The result should be the listing below, restated exactly, with its pictures left out.

^^^^

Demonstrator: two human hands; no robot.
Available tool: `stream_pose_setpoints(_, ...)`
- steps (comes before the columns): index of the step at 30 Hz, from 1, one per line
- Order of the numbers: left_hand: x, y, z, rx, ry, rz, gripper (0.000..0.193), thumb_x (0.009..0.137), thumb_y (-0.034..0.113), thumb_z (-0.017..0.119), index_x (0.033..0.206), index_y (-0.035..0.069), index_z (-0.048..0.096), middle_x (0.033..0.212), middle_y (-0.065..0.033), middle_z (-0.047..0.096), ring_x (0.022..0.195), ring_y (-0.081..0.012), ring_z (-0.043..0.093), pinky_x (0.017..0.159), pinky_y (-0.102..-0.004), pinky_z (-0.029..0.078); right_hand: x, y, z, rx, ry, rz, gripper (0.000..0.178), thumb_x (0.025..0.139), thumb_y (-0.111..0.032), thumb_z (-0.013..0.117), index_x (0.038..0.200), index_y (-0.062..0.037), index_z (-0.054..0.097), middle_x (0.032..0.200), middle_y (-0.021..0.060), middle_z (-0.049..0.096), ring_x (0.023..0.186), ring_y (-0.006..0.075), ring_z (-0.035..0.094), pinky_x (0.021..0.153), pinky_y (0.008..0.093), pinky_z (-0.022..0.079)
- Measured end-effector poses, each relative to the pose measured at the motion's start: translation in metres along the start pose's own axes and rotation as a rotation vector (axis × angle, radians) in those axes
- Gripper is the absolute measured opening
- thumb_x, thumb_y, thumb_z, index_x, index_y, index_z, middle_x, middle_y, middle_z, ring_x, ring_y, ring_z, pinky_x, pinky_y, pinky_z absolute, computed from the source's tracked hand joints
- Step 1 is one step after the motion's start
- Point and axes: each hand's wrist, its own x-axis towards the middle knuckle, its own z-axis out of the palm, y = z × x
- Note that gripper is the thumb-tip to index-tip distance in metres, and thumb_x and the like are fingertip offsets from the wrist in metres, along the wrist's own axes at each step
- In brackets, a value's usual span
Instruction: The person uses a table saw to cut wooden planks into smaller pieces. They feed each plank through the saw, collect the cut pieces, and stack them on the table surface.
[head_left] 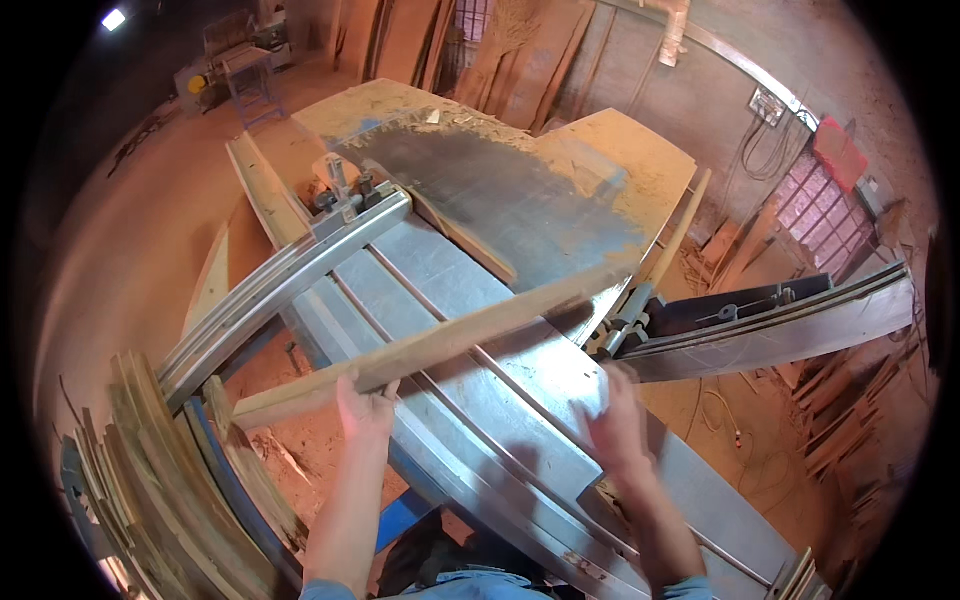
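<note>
Your left hand [367, 403] grips a long wooden plank [480, 328], angled near left to far right across the metal saw table [440, 258]; your right hand [617, 420], blurred, cannot be read as open or closed.

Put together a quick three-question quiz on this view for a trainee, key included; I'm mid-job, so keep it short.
1. Multiple choice: what is the left hand holding?
A) a hammer
B) a long wooden board
C) a coiled cable
2. True or false: the right hand is gripping that same board.
3. Short answer: what colour is the item at the top of the barred window on the right?

Key:
1. B.
2. False: it is apart from the board, over the metal table, and looks blurred.
3. Red.
</note>
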Motion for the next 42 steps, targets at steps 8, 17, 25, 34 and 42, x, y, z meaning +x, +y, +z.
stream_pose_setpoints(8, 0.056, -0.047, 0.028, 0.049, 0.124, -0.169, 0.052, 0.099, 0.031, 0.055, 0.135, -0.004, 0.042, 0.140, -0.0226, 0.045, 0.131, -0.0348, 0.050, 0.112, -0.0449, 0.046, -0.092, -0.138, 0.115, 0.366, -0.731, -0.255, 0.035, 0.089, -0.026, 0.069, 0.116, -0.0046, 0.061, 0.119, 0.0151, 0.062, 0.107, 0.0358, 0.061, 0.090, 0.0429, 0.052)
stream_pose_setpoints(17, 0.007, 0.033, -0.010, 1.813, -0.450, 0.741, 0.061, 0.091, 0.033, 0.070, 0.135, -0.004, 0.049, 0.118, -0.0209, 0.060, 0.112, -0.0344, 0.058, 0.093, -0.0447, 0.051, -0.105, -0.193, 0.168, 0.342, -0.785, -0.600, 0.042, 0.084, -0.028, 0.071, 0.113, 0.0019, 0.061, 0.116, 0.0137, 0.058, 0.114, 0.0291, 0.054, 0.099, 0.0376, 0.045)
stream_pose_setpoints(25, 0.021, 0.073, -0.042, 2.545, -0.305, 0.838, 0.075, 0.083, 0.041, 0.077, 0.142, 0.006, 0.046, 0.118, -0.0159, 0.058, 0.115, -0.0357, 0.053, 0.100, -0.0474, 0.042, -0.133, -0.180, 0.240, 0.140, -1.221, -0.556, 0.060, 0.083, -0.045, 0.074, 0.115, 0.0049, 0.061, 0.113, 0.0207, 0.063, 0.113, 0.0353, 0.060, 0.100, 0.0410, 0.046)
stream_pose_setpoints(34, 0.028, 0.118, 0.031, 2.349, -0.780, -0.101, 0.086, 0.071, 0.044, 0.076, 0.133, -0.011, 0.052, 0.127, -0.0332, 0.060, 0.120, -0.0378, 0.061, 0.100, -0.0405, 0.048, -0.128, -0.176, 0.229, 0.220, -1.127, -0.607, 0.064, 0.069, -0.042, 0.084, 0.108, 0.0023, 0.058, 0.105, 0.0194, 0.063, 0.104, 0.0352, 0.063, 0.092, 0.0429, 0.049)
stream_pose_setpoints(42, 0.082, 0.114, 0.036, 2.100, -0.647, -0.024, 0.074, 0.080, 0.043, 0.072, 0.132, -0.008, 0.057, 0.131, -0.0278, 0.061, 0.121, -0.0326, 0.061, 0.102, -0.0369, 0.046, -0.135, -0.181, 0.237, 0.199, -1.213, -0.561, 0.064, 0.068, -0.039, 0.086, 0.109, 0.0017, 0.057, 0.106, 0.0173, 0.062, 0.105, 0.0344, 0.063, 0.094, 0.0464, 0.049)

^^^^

■ **Written solution**:
Demonstrator: two human hands; no robot.
Available tool: `stream_pose_setpoints(_, ...)`
- steps (comes before the columns): index of the step at 30 Hz, from 1, one per line
- Order of the numbers: left_hand: x, y, z, rx, ry, rz, gripper (0.000..0.193), thumb_x (0.009..0.137), thumb_y (-0.034..0.113), thumb_z (-0.017..0.119), index_x (0.033..0.206), index_y (-0.035..0.069), index_z (-0.048..0.096), middle_x (0.033..0.212), middle_y (-0.065..0.033), middle_z (-0.047..0.096), ring_x (0.022..0.195), ring_y (-0.081..0.012), ring_z (-0.043..0.093), pinky_x (0.017..0.159), pinky_y (-0.102..-0.004), pinky_z (-0.029..0.078); right_hand: x, y, z, rx, ry, rz, gripper (0.000..0.178), thumb_x (0.025..0.139), thumb_y (-0.111..0.032), thumb_z (-0.013..0.117), index_x (0.038..0.200), index_y (-0.062..0.037), index_z (-0.054..0.097), middle_x (0.032..0.200), middle_y (-0.021..0.060), middle_z (-0.049..0.096), ring_x (0.023..0.186), ring_y (-0.006..0.075), ring_z (-0.035..0.094), pinky_x (0.021..0.153), pinky_y (0.008..0.093), pinky_z (-0.022..0.079)
- Measured end-effector poses, each relative to the pose measured at the motion's start: translation in metres along the start pose's own axes and rotation as a rotation vector (axis × angle, radians) in those axes
- Gripper is the absolute measured opening
- thumb_x, thumb_y, thumb_z, index_x, index_y, index_z, middle_x, middle_y, middle_z, ring_x, ring_y, ring_z, pinky_x, pinky_y, pinky_z absolute, computed from the source's tracked hand joints
- Step 1 is one step after the motion's start
- Point and axes: each hand's wrist, its own x-axis towards the middle knuckle, its own z-axis out of the palm, y = z × x
- Note that gripper is the thumb-tip to index-tip distance in metres, and thumb_x and the like are fingertip offsets from the wrist in metres, along the wrist's own axes at each step
- In brackets, a value's usual span
Instruction: The person uses a table saw to cut wooden planks into smaller pieces. They feed each plank through the saw, collect the cut pieces, and stack them on the table surface.
[head_left] 
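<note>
Your left hand [367, 403] grips a long wooden plank [480, 328], angled near left to far right across the metal saw table [440, 258]; your right hand [617, 420], blurred, cannot be read as open or closed.

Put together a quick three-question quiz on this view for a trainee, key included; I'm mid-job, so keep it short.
1. Multiple choice: what is the left hand holding?
A) a hammer
B) a long wooden board
C) a coiled cable
2. True or false: the right hand is gripping that same board.
3. Short answer: what colour is the item at the top of the barred window on the right?

Key:
1. B.
2. False: it is apart from the board, over the metal table, and looks blurred.
3. Red.
</note>
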Motion for the next 42 steps, targets at steps 8, 17, 25, 34 and 42, x, y, z meaning +x, +y, +z.
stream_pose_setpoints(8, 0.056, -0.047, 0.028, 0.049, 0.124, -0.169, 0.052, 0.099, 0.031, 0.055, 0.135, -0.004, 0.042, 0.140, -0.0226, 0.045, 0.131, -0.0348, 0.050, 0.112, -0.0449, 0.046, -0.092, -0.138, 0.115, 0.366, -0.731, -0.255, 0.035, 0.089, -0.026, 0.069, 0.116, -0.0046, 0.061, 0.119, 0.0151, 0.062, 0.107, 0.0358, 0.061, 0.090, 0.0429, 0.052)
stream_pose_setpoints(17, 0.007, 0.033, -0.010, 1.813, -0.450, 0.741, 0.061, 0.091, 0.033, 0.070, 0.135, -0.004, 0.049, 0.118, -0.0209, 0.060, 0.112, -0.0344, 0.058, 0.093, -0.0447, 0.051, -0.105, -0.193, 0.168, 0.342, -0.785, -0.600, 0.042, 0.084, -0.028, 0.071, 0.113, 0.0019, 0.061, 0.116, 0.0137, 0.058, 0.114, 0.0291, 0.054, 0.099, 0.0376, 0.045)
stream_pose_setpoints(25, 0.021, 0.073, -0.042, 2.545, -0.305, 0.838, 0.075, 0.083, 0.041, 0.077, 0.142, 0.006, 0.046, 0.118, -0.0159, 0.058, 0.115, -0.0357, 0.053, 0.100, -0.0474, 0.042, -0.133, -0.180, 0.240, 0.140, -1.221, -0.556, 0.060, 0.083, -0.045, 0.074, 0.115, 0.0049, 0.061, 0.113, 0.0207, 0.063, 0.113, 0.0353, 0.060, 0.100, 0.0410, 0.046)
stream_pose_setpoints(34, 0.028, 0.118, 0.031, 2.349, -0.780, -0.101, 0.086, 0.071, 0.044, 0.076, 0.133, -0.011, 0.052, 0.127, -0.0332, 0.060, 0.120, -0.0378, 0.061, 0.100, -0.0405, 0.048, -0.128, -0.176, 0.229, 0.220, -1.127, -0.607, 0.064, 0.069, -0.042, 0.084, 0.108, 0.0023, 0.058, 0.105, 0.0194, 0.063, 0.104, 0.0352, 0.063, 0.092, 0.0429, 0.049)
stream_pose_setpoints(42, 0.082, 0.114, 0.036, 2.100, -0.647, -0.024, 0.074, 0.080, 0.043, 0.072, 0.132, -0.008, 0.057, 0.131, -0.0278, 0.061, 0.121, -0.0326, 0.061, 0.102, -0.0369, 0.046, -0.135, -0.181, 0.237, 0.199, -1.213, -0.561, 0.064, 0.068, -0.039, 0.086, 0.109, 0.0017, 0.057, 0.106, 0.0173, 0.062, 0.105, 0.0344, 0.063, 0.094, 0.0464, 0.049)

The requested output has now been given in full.